→ Problem to work on:
Please copy every record exactly as it is written.

++++ Data listing ++++

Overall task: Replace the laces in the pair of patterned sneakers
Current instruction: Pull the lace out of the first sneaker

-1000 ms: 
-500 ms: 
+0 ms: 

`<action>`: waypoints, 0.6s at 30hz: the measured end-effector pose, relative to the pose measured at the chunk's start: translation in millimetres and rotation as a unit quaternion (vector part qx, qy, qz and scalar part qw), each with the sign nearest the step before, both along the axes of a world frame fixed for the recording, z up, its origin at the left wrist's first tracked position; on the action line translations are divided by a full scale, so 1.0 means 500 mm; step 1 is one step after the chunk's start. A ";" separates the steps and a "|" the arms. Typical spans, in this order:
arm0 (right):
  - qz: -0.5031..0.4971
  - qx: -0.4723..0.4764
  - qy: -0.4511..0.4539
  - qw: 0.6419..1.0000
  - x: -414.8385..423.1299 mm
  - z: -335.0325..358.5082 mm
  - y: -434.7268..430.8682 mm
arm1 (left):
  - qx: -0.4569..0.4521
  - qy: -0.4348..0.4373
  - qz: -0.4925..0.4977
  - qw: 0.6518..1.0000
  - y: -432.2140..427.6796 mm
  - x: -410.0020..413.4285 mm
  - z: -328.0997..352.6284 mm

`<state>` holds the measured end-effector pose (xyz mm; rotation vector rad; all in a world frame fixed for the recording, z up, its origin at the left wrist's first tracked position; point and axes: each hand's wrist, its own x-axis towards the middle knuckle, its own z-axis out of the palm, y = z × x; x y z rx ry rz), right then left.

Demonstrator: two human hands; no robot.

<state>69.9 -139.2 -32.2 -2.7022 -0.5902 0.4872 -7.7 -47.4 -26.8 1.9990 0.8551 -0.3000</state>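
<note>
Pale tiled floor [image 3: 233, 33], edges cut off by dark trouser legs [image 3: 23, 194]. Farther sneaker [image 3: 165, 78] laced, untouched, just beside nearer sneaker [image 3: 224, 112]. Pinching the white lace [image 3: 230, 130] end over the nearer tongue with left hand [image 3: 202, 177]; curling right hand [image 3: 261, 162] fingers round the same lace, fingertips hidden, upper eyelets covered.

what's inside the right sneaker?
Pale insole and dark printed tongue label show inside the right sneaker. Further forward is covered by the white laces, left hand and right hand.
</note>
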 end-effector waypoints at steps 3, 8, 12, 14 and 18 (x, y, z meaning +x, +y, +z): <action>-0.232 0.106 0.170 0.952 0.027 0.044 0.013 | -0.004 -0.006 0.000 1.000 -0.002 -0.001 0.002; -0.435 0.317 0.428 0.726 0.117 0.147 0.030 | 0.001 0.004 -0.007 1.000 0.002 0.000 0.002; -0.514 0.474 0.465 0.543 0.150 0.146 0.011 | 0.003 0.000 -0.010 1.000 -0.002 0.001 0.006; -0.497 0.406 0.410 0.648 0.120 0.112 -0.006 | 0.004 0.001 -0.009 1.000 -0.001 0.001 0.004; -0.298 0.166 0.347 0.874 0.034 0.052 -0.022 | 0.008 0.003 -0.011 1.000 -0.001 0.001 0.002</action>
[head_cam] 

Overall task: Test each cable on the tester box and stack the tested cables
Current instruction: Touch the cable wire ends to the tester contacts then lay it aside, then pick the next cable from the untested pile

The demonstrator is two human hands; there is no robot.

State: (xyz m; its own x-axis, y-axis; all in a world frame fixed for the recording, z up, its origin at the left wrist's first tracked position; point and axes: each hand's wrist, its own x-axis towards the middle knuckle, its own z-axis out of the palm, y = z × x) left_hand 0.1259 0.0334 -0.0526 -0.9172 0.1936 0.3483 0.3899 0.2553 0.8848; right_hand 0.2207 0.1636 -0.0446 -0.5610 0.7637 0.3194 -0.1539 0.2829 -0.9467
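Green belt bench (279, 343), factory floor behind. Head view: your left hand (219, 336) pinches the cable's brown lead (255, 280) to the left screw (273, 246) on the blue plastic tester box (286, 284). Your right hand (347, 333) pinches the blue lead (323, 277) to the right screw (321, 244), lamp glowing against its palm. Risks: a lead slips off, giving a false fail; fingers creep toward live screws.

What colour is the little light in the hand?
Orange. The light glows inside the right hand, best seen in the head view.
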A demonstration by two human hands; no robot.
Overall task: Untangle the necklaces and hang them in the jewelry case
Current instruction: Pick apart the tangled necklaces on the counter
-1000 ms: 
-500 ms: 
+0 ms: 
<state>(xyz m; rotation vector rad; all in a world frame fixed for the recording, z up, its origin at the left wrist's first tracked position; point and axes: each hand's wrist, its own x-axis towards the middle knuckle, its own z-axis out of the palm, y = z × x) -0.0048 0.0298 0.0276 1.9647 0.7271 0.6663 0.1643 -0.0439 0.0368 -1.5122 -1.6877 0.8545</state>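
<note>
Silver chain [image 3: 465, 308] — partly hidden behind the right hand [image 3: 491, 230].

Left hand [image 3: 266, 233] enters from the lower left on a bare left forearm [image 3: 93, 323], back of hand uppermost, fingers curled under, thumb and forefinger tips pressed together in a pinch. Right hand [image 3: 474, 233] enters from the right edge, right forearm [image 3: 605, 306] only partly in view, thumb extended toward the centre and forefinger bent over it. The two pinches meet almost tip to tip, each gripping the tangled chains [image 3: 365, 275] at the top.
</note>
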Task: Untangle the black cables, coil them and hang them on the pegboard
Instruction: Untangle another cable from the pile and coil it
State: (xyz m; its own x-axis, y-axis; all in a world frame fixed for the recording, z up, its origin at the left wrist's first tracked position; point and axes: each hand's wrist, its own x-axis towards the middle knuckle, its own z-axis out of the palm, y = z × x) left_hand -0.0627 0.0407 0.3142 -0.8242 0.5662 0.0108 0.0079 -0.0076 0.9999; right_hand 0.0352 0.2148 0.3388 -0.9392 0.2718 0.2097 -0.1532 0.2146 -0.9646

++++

→ Finished task:
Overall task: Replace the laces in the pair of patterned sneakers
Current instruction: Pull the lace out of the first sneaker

-1000 ms: 
-500 ms: 
+0 ms: 

`<action>`: waypoints, 0.6s at 30hz: the measured end-effector pose, relative to the pose measured at the chunk's start: translation in millimetres and rotation as a unit quaternion (vector part qx, qy, qz and scalar part qw), each with the sign nearest the step before, both along the axes of a world frame fixed for the recording, z up, its origin at the left wrist's first tracked position; on the action line translations are divided by a full scale, so 1.0 means 500 mm; step 1 is one step after the chunk's start. A ";" separates the steps and a "|" the arms. Typical spans, in this order:
arm0 (right):
  - qz: -0.5031..0.4971
  - qx: -0.4723..0.4764
  - qy: -0.4511..0.4539
  - qw: 0.6419..1.0000
  - x: -414.8385..423.1299 mm
  - z: -335.0325..358.5082 mm
  - y: -434.7268..430.8682 mm
arm1 (left):
  - qx: -0.4569..0.4521
  - qy: -0.4348..0.4373
  - qz: -0.4925..0.4977
  - qw: 0.6518..1.0000
  - y: -432.2140..427.6796 mm
  - x: -410.0020..413.4285 mm
  - z: -328.0997..352.6284 mm

`<state>` holds the measured end-effector pose (xyz mm; rotation vector rad; all in a world frame fixed for the recording, z up, its origin at the left wrist's first tracked position; point and axes: each hand's wrist, its own x-axis towards the middle knuckle, its own z-axis out of the palm, y = z × x; x y z rx ry rz), right then left.

Demonstrator: two human hands; no robot.

<state>69.9 -139.2 -32.2 -2.7022 -0.5902 0.4872 -7.7 -47.4 -26.8 1.9990 0.8551 -0.3000</state>
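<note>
Pale tiled floor [image 3: 233, 33], edges cut off by dark trouser legs [image 3: 23, 194]. Farther sneaker [image 3: 165, 78] laced, untouched, just beside nearer sneaker [image 3: 224, 112]. Pinching the white lace [image 3: 230, 130] end over the nearer tongue with left hand [image 3: 202, 177]; curling right hand [image 3: 261, 162] fingers round the same lace, fingertips hidden, upper eyelets covered.

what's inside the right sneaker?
Pale insole and dark printed tongue label show inside the right sneaker. Further forward is covered by the white laces, left hand and right hand.
</note>
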 end-effector waypoints at steps 3, 8, 12, 14 and 18 (x, y, z meaning +x, +y, +z): <action>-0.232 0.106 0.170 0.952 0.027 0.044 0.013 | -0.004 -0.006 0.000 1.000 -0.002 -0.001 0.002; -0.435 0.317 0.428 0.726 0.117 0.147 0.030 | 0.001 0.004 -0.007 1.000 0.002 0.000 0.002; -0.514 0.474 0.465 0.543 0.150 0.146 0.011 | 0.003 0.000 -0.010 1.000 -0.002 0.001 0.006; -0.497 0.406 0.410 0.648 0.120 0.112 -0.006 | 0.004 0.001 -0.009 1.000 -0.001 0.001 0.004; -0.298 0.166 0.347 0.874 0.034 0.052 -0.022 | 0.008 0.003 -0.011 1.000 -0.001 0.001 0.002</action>
[head_cam] 

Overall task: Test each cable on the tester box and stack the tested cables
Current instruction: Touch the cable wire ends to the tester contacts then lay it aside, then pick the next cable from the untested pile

The demonstrator is two human hands; there is no robot.

State: (xyz m; its own x-axis, y-axis; all in a world frame fixed for the recording, z up, its origin at the left wrist's first tracked position; point and axes: each hand's wrist, its own x-axis towards the middle knuckle, its own z-axis out of the palm, y = z × x) left_hand 0.1259 0.0334 -0.0526 -0.9172 0.1936 0.3483 0.3899 0.2553 0.8848; right_hand 0.2207 0.1636 -0.0446 -0.5610 0.7637 0.3194 -0.1539 0.2829 -0.9467
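Green belt bench (279, 343), factory floor behind. Head view: your left hand (219, 336) pinches the cable's brown lead (255, 280) to the left screw (273, 246) on the blue plastic tester box (286, 284). Your right hand (347, 333) pinches the blue lead (323, 277) to the right screw (321, 244), lamp glowing against its palm. Risks: a lead slips off, giving a false fail; fingers creep toward live screws.

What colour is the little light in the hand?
Orange. The light glows inside the right hand, best seen in the head view.
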A demonstration by two human hands; no robot.
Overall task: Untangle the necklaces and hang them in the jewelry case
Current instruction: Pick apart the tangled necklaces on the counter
-1000 ms: 
-500 ms: 
+0 ms: 
<state>(xyz m; rotation vector rad; all in a world frame fixed for the recording, z up, its origin at the left wrist's first tracked position; point and axes: each hand's wrist, its own x-axis towards the middle knuckle, its own z-axis out of the palm, y = z × x) -0.0048 0.0298 0.0276 1.9647 0.7271 0.6663 0.1643 -0.0439 0.0368 -1.5122 -1.6877 0.8545</state>
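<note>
Silver chain [image 3: 465, 308] — partly hidden behind the right hand [image 3: 491, 230].

Left hand [image 3: 266, 233] enters from the lower left on a bare left forearm [image 3: 93, 323], back of hand uppermost, fingers curled under, thumb and forefinger tips pressed together in a pinch. Right hand [image 3: 474, 233] enters from the right edge, right forearm [image 3: 605, 306] only partly in view, thumb extended toward the centre and forefinger bent over it. The two pinches meet almost tip to tip, each gripping the tangled chains [image 3: 365, 275] at the top.
</note>
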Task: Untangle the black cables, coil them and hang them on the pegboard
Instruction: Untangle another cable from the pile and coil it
State: (xyz m; its own x-axis, y-axis; all in a world frame fixed for the recording, z up, its origin at the left wrist's first tracked position; point and axes: each hand's wrist, its own x-axis towards the middle knuckle, its own z-axis out of the palm, y = z × x) left_hand -0.0627 0.0407 0.3142 -0.8242 0.5662 0.0108 0.0079 -0.0076 0.9999; right_hand 0.0352 0.2148 0.3388 -0.9392 0.2718 0.2097 -0.1532 0.2146 -0.9646

No additional response is required.